• Required action:
Each line below that contains "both" should be counted; give the total alone.
□ □ □ □ □
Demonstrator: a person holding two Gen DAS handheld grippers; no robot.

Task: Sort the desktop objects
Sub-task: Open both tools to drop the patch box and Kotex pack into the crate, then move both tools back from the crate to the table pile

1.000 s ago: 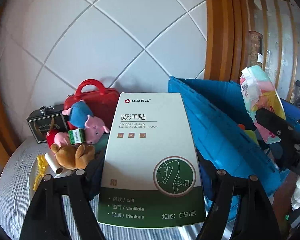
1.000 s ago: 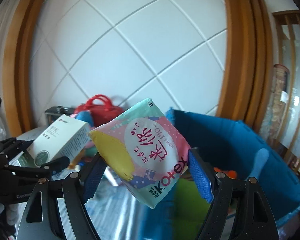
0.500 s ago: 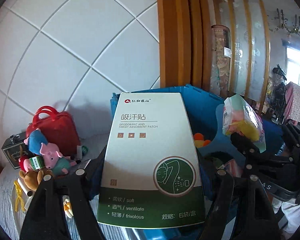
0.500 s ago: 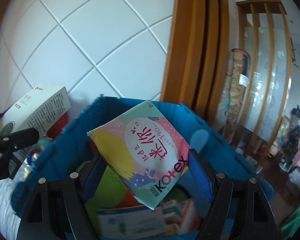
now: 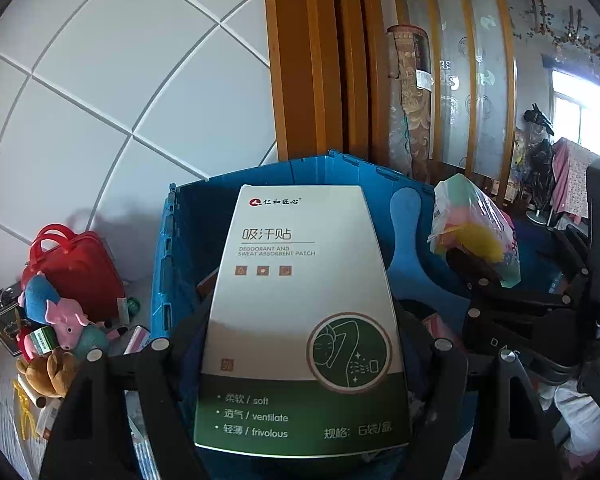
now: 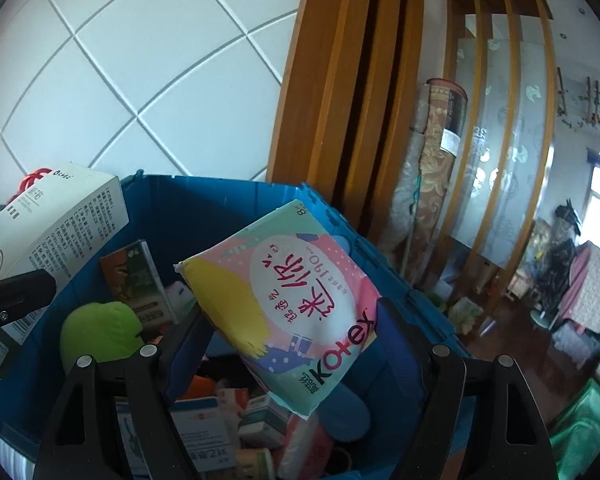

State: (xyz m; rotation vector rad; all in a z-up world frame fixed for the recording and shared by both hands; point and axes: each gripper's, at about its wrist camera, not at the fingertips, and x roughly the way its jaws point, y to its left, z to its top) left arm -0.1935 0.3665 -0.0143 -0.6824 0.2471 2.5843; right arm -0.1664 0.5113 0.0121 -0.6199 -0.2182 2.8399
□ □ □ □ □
• Exercise answer:
2